*Task description:*
Starting with the line that contains "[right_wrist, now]" and stopping after the line that contains "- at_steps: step", return each line below exactly as written, with no others.

*The input:*
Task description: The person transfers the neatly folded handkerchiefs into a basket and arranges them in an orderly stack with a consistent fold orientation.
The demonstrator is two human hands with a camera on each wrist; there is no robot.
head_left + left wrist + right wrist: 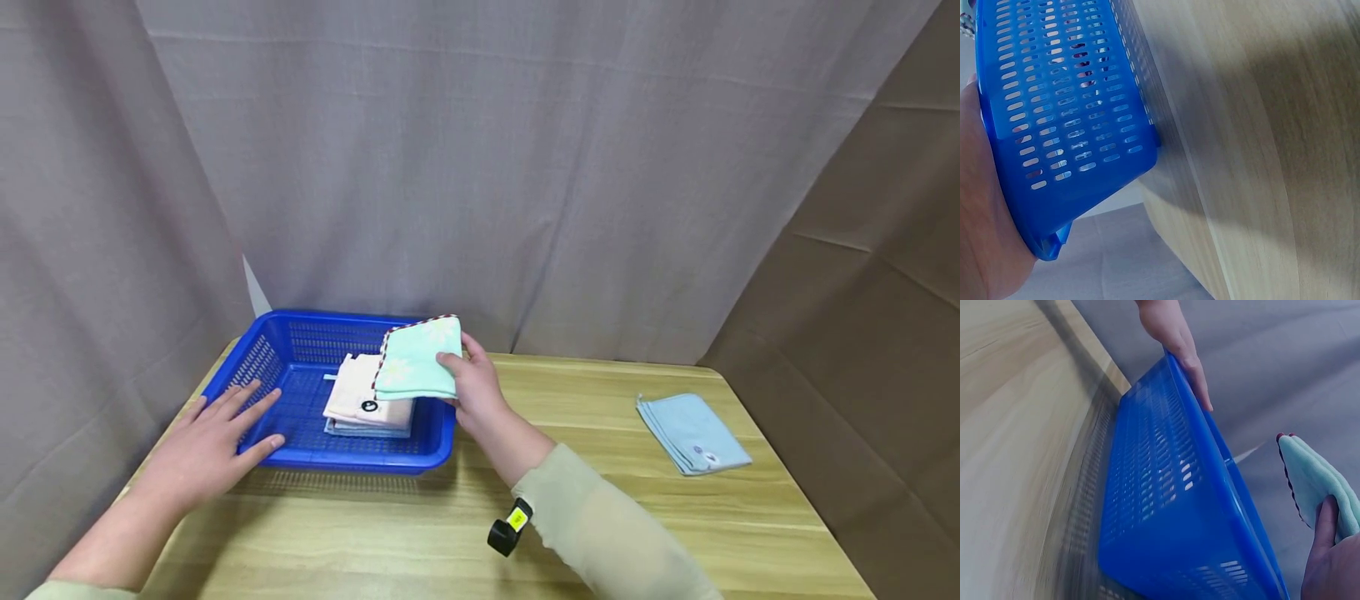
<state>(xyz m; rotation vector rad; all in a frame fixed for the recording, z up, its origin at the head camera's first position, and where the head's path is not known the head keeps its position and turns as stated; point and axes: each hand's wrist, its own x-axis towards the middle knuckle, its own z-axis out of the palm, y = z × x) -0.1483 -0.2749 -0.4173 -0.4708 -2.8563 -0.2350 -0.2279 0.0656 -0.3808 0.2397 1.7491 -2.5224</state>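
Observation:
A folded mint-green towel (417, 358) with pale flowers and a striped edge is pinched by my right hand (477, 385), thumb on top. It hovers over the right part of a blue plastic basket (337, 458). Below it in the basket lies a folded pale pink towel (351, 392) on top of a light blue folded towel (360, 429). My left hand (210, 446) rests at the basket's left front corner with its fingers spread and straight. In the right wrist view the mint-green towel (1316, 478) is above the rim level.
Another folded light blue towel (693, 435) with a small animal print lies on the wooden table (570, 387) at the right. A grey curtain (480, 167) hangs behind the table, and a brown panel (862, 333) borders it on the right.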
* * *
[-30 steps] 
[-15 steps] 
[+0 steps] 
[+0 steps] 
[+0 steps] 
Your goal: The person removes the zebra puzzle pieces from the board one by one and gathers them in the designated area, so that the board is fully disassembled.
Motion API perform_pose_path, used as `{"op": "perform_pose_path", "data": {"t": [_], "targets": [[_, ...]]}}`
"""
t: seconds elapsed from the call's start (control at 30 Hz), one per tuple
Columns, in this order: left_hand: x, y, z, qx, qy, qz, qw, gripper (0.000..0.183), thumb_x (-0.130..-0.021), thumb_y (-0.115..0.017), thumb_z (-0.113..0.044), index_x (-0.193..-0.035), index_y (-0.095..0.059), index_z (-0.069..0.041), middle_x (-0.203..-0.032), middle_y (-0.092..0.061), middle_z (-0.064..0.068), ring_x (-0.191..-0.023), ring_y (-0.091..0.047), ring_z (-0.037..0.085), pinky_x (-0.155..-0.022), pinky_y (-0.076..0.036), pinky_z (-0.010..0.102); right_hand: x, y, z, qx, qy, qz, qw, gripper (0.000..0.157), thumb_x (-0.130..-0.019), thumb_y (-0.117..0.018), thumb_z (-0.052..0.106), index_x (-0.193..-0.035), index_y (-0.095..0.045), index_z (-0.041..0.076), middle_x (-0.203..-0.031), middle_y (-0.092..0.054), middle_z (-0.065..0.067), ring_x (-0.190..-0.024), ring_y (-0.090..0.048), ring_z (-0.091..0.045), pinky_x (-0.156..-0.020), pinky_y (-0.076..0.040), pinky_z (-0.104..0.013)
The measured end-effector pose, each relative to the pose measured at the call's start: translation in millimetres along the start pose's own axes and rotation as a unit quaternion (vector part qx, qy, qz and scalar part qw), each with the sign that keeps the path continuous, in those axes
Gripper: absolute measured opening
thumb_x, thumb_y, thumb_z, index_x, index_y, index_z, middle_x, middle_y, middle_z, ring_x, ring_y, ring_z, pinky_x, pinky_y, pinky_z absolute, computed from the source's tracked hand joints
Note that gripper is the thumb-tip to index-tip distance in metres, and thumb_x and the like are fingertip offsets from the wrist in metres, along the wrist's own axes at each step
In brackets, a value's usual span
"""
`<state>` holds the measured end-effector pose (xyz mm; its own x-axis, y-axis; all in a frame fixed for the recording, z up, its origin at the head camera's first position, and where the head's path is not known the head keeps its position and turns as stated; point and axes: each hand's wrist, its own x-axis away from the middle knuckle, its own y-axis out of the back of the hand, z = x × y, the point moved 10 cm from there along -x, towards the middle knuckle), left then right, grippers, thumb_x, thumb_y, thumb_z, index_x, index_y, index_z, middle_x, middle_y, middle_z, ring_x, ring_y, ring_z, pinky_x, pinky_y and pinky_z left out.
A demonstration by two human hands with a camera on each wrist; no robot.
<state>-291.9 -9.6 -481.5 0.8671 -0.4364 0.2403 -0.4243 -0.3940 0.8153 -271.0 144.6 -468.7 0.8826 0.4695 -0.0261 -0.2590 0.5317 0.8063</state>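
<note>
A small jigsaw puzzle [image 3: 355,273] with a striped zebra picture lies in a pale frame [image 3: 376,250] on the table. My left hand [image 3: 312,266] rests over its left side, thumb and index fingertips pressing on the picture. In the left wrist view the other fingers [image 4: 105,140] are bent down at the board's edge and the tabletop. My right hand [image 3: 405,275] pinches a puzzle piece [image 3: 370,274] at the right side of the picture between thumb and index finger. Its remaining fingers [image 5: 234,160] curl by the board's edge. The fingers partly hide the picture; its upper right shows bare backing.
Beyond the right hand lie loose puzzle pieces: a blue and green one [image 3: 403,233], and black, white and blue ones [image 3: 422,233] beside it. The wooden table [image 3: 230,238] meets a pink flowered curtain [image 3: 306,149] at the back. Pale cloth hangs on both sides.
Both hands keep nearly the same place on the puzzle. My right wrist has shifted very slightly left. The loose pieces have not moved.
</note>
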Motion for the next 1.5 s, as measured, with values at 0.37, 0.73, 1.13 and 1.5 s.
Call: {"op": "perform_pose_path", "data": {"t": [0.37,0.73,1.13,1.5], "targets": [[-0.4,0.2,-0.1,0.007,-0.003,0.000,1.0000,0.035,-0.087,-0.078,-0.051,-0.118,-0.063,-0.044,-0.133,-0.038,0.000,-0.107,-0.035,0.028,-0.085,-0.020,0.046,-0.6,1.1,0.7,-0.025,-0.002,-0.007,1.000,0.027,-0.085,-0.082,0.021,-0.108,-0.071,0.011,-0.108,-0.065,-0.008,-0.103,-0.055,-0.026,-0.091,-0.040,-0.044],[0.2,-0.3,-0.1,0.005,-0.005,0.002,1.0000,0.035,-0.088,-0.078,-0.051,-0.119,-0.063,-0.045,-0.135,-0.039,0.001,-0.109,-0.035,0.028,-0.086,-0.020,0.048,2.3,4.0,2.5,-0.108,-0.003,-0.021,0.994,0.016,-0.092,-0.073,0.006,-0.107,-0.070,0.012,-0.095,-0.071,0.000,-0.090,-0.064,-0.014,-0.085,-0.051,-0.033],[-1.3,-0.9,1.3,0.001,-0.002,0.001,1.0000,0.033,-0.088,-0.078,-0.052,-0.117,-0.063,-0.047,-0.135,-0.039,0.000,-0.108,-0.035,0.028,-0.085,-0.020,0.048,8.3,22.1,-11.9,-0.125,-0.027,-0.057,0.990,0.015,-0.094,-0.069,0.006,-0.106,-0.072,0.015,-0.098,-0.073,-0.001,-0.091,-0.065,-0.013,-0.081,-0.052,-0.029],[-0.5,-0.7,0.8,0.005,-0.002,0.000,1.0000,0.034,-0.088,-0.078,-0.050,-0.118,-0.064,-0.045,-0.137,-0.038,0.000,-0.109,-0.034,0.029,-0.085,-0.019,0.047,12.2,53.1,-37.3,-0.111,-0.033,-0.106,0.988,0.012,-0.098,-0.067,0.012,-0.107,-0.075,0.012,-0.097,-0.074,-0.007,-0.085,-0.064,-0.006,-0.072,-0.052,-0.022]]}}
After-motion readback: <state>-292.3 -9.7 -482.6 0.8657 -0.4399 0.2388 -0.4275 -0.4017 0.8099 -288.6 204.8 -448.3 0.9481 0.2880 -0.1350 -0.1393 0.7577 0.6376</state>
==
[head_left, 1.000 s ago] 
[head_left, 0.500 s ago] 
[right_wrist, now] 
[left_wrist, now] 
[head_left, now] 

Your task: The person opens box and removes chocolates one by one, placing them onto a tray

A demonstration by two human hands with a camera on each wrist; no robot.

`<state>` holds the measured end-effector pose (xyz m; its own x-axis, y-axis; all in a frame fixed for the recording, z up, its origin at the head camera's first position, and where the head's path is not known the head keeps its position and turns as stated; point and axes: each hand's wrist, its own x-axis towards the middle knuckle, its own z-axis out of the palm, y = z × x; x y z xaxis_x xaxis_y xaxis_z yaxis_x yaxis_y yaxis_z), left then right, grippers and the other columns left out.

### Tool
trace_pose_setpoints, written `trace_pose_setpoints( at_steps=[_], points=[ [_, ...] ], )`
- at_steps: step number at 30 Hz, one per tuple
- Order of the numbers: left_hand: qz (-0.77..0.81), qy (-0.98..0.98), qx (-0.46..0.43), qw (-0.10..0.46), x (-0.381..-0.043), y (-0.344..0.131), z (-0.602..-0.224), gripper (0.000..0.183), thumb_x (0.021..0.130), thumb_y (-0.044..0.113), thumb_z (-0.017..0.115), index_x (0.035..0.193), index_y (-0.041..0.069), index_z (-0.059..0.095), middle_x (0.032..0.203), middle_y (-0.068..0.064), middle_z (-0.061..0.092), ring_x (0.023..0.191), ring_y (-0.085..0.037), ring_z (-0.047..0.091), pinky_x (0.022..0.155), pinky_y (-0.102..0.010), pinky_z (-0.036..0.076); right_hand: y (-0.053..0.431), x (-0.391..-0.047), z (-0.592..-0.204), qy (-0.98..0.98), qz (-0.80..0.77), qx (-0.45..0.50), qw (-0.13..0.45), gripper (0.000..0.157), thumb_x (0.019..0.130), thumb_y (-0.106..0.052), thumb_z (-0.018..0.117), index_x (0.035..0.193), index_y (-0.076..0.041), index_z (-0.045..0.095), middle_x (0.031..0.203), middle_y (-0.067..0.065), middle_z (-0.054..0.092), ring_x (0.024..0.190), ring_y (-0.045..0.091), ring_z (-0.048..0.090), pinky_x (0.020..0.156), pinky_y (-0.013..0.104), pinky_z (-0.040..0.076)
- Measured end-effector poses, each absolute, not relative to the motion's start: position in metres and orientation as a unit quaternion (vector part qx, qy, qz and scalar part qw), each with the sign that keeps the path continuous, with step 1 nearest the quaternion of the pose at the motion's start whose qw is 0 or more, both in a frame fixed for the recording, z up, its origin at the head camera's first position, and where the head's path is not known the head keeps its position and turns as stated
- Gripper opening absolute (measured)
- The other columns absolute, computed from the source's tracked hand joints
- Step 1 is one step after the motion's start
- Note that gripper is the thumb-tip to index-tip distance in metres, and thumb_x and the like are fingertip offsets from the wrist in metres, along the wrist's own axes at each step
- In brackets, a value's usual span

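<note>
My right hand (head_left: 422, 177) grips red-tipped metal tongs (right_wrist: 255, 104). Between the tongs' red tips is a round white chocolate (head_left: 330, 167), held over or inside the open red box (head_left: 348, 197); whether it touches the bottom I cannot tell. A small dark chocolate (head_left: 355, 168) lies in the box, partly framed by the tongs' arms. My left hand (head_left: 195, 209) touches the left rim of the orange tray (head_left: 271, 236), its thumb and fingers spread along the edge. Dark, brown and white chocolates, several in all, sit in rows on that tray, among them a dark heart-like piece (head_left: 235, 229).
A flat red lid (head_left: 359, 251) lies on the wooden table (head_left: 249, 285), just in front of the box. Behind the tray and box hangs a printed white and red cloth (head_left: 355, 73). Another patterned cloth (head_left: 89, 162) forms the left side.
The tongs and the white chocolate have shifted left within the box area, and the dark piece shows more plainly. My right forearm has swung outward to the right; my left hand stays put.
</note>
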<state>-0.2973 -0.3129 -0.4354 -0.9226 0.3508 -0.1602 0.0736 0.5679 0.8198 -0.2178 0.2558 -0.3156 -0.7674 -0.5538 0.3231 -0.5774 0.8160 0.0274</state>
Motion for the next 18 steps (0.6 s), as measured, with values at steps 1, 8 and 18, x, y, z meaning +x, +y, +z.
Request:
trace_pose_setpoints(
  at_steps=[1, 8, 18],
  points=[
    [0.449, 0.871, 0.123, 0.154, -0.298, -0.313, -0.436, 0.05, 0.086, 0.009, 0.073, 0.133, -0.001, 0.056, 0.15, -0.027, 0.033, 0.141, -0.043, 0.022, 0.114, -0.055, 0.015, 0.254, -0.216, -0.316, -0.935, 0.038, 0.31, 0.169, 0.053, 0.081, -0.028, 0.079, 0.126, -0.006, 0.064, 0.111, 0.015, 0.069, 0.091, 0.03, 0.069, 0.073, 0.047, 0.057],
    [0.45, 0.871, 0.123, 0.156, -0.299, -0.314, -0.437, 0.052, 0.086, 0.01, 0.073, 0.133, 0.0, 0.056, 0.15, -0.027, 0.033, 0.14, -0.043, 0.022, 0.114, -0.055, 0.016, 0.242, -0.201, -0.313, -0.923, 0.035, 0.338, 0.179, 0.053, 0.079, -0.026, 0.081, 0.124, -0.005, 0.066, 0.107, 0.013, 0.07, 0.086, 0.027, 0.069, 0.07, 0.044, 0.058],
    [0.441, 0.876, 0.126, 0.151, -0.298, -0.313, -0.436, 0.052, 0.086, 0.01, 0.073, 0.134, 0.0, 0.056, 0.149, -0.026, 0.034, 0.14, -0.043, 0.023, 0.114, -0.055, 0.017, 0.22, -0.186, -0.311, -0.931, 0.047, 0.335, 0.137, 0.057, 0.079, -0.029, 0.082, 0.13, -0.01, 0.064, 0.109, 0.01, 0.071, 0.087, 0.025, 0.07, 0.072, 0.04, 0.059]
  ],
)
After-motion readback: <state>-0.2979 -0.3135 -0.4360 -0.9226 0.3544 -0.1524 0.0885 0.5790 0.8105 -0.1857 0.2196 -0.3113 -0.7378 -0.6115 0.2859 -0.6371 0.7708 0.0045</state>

*Final answer:*
[right_wrist, now] 
[left_wrist, now] 
[head_left, now] 

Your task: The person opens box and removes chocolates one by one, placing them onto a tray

A demonstration by two human hands with a camera on each wrist; no robot.

`<state>` holds the measured end-effector pose (xyz m; its own x-axis, y-axis; all in a frame fixed for the recording, z up, its origin at the head camera's first position, and where the head's path is not known the head keeps its position and turns as stated; point and axes: each hand's wrist, its own x-axis towards the middle knuckle, its own z-axis out of the palm, y = z × x; x y z xaxis_x xaxis_y xaxis_z yaxis_x yaxis_y yaxis_z), left then right, grippers and the other columns left out.

### Tool
trace_pose_setpoints, written `trace_pose_setpoints( at_steps=[_], points=[ [_, ...] ], )`
- at_steps: step number at 30 Hz, one per tuple

The answer is now complete.